Diagnóstico e tratamento
O diagnóstico de sexsônia começa pela análise do histórico médico, familiar, bem como dos hábitos de vida do paciente, incluindo a rotina de trabalho, sono, alimentação, atividade física e o uso de medicamentos, álcool e substâncias lícitas e ilícitas.
Também é preciso realizar exames clínicos/laboratoriais e a polissonografia, principal estudo que acompanha todo o ciclo do sono do paciente e avalia seu comportamento sexual noturno.
“O objetivo é identificar possíveis comorbidades orgânicas, neurológicas e psiquiátricas. Com base nos resultados, o especialista irá elaborar um tratamento adequado às necessidades do paciente”, explica a sexóloga.
Quanto ao tratamento, embora não haja diretrizes formais de conduta para esse distúrbio, as estratégias farmacológicas geralmente não costumam ser opção na etapa inicial.
“Além de haver poucas evidências sobre seus efeitos na parassonia, os medicamentos usualmente prescritos não são totalmente eficazes e têm vários efeitos colaterais. Quando o uso for realmente necessário, o paciente deve ser bem informado sobre as possíveis reações e acompanhado de perto pelo médico”, alerta ela.
Normalmente, o tratamento da sexsônia é voltado para os gatilhos que desencadeiam os episódios, sejam eles orgânicos ou não. “Por exemplo, em casos associados ao consumo de drogas ou álcool, a abordagem será focada no desuso gradual dessas substâncias”, afirma Claudia.

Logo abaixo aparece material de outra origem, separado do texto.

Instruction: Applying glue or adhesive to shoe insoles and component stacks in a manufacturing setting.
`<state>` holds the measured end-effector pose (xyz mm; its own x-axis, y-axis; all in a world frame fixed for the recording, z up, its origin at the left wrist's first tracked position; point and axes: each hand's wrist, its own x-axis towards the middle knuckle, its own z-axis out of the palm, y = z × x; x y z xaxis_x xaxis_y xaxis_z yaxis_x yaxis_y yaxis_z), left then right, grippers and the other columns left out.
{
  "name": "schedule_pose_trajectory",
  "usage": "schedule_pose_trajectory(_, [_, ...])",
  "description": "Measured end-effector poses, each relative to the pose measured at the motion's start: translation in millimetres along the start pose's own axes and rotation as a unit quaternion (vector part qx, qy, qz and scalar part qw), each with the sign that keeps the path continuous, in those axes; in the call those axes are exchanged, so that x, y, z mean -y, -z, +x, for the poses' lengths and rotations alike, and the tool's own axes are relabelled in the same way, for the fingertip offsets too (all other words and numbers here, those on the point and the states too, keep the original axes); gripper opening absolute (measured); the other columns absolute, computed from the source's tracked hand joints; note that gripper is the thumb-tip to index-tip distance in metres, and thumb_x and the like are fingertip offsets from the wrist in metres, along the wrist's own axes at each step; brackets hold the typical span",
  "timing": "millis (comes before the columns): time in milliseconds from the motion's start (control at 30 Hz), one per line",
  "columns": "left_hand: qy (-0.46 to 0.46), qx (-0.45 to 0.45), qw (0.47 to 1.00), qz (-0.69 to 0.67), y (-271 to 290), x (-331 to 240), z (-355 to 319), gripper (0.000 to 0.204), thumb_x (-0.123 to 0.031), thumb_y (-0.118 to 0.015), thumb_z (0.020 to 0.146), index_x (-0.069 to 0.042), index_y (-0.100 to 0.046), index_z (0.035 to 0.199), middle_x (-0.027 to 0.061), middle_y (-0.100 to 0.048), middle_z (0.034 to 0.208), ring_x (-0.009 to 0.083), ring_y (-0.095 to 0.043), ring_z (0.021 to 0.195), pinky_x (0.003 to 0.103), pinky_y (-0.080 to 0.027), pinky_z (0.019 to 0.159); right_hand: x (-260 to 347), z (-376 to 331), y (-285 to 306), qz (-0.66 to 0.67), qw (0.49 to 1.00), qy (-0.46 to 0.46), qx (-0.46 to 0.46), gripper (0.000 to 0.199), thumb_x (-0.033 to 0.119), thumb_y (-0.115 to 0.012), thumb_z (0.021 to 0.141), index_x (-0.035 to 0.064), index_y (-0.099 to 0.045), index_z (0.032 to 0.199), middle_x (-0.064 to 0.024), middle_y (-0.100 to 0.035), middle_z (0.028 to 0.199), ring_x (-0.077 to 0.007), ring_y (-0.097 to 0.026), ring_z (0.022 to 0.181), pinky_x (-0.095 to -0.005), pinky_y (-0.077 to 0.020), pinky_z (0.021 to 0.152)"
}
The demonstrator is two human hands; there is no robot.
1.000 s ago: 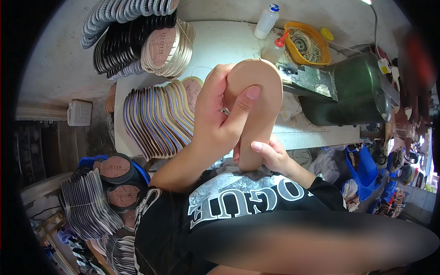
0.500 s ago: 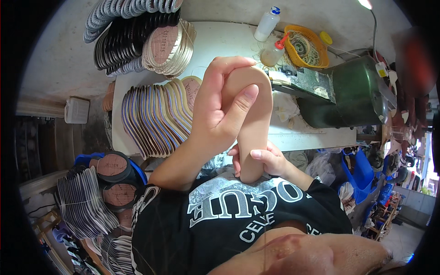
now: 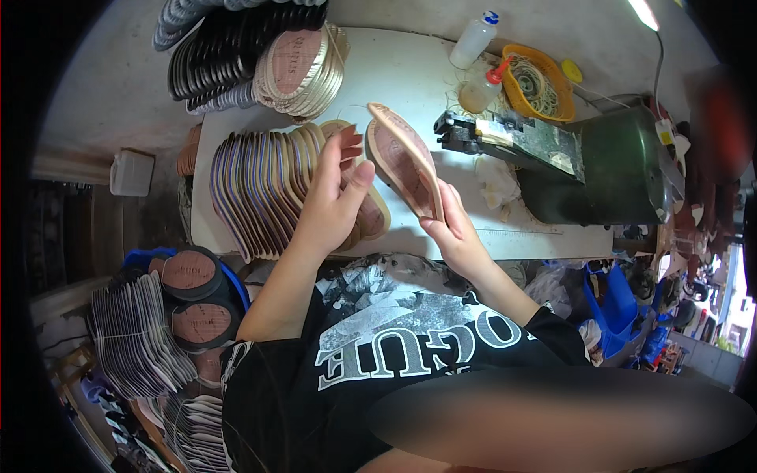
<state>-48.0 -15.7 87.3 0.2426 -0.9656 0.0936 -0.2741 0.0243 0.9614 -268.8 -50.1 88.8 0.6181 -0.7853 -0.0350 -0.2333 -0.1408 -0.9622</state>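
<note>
My right hand [image 3: 453, 227] grips a shoe insole [image 3: 406, 162] by its near end, thumb on one side and fingers behind. The insole has a pale beige rim and a reddish-brown underside, which now faces left; it stands tilted above the table. My left hand [image 3: 333, 201] is off it, fingers apart, thumb raised. That hand is nearest to a long row of similar insoles [image 3: 260, 193] standing on edge on the white table [image 3: 394, 67]. The last insole [image 3: 374, 218] of the row leans behind the left hand, partly hidden by it.
Bundled black insoles [image 3: 236, 59] and beige ones [image 3: 303, 67] stand at the back left. A green machine [image 3: 599, 165] with a narrow arm occupies the right, near two squeeze bottles [image 3: 474, 39] and a yellow basket [image 3: 558, 87]. More bundles [image 3: 138, 335] sit at lower left.
The insole has moved up and away from my chest and turned from its smooth beige face to its brown underside. My left hand has let go and shifted left; the right still holds it.
</note>
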Motion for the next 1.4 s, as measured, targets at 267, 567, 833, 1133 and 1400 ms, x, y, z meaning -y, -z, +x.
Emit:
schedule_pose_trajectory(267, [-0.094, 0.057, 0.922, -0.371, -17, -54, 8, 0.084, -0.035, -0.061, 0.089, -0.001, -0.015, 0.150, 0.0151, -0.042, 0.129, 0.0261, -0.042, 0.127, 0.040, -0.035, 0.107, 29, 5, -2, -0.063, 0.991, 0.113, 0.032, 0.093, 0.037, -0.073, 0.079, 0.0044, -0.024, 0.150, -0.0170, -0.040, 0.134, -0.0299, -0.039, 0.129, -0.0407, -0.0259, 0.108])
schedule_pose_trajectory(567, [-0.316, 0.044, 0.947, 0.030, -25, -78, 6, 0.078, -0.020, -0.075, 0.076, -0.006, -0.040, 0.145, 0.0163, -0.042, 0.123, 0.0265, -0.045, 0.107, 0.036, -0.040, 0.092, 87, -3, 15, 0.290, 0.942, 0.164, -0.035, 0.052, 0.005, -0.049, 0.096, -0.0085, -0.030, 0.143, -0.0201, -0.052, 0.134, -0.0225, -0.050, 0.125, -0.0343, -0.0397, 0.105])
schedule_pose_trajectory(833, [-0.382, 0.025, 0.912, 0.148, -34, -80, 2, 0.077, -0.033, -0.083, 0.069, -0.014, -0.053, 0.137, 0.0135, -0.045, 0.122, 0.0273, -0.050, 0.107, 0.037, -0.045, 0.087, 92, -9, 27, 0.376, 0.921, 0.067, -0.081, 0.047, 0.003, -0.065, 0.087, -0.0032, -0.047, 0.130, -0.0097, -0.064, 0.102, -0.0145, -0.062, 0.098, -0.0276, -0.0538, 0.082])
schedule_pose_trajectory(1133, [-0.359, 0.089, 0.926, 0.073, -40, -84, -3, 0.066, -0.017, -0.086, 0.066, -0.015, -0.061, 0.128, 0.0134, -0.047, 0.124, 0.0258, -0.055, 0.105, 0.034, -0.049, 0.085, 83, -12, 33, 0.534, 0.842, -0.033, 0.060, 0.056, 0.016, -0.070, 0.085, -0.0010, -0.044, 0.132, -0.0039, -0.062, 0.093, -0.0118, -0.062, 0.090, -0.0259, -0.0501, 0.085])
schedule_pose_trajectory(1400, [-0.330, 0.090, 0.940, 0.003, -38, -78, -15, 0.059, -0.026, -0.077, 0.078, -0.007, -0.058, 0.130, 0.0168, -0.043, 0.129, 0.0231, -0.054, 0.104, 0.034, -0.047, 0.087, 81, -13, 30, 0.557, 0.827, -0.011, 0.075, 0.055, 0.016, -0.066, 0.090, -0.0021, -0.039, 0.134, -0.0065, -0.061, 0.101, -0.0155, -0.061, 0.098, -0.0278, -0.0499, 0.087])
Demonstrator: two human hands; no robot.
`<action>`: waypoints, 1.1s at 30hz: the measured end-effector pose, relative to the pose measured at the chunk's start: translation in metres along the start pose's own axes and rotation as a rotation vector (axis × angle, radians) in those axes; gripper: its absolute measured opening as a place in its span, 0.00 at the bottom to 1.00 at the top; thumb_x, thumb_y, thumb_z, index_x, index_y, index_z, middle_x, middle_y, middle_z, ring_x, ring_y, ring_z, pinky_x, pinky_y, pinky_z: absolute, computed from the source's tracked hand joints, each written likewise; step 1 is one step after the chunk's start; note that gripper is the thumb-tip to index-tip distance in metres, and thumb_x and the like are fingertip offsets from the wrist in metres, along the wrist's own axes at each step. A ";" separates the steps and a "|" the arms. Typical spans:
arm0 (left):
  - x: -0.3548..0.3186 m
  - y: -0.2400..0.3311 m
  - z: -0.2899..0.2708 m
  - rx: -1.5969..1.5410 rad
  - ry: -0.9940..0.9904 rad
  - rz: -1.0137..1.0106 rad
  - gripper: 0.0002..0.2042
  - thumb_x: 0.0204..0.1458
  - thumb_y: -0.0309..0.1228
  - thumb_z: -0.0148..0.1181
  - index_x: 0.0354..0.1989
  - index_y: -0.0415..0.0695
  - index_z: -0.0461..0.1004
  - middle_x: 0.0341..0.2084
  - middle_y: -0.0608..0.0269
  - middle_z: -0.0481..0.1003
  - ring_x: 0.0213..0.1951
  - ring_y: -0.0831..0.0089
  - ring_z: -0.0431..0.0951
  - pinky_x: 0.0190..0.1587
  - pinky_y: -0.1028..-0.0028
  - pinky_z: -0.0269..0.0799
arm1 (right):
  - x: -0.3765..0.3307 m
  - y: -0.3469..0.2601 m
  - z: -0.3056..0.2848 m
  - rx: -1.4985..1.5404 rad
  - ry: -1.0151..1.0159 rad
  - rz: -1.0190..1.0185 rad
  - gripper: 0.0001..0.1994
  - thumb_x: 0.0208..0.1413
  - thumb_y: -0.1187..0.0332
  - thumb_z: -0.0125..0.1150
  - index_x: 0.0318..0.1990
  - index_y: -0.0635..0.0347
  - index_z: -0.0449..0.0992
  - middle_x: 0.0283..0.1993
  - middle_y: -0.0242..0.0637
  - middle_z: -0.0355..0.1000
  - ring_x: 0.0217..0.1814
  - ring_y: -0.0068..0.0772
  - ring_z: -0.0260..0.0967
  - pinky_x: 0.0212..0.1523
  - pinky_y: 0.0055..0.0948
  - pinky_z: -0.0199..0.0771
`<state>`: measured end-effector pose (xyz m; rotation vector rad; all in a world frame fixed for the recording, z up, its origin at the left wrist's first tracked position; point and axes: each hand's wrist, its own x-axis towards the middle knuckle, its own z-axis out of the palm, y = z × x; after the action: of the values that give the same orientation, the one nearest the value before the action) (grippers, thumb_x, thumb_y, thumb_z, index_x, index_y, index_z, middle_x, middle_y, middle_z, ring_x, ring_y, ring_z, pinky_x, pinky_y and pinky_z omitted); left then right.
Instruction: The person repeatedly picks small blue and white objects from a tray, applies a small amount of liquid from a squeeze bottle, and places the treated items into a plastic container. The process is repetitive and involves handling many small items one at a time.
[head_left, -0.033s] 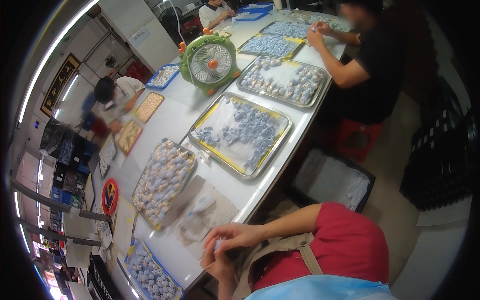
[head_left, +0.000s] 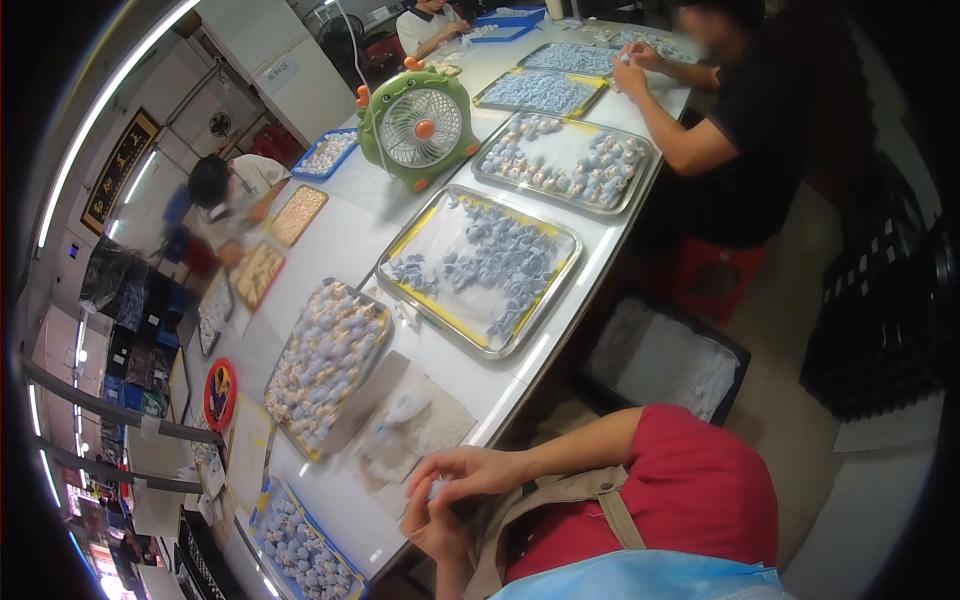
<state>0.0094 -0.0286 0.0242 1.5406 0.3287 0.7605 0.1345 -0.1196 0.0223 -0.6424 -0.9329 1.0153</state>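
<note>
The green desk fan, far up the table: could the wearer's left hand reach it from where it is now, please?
Probably not. The left hand sits at the near table edge against the right hand, and two metal trays of small pieces lie between it and the green fan.

A green fan (head_left: 420, 128) stands beside trays (head_left: 478, 270) of small pieces.

A dark, gold-framed sign (head_left: 118, 168) hung slanted on the left wall. A small white label (head_left: 277, 73) sat on the pale cabinet behind the table. A round red sticker (head_left: 220, 394) with a colourful middle lay at the table's left edge.
</note>
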 end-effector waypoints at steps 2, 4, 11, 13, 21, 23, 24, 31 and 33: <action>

Ademais, as estratégias mais eficazes são a terapia cognitivo-comportamental, a hipnose, a higiene do sono e os despertares programados. “A higiene do sono ajuda a estabelecer uma rotina regular para deitar e levantar, enquanto os despertares programados envolvem acordar a pessoa pouco antes do horário em que ela normalmente tem um episódio de sexsônia”, enfatiza.
Consequentemente, segundo a sexóloga, estas mudanças de hábitos também ajudarão a minimizar a ansiedade e o estresse.
Outras medidas não menos importantes: como o tratamento da sexsônia pode não ter respostas tão imediatas, é essencial criar medidas de segurança. Dependendo da situação, isso pode envolver: dormir em um quarto separado, com a porta trancada; ficar longe dos gatilhos; instalar detectores de movimento, especialmente em casos de sonambulismo associado; entre outras adaptações.
“Vale lembrar que a sexsônia é um distúrbio real e comprovado, com importantes consequências na vida das pessoas acometidas. Portanto, não hesite em buscar ajuda especializada ao menor sinal do transtorno”, finaliza Claudia.
Colaboração: Claudia Petry, terapeuta sexual, membro da SBRASH (Sociedade Brasileira de Estudos em Sexualidade Humana). É especialista em Educação para a Sexualidade pela Universidade Federal de Santa Catarina (UFSC/SC) e professora no Instituto de Parapsicologia e Ciências Mentais de Joinville (SC).
*O conteúdo desta matéria tem caráter informativo e não substitui a avaliação de Profissionais da Saúde.
**Este texto não reflete, necessariamente, a opinião do IstoÉ.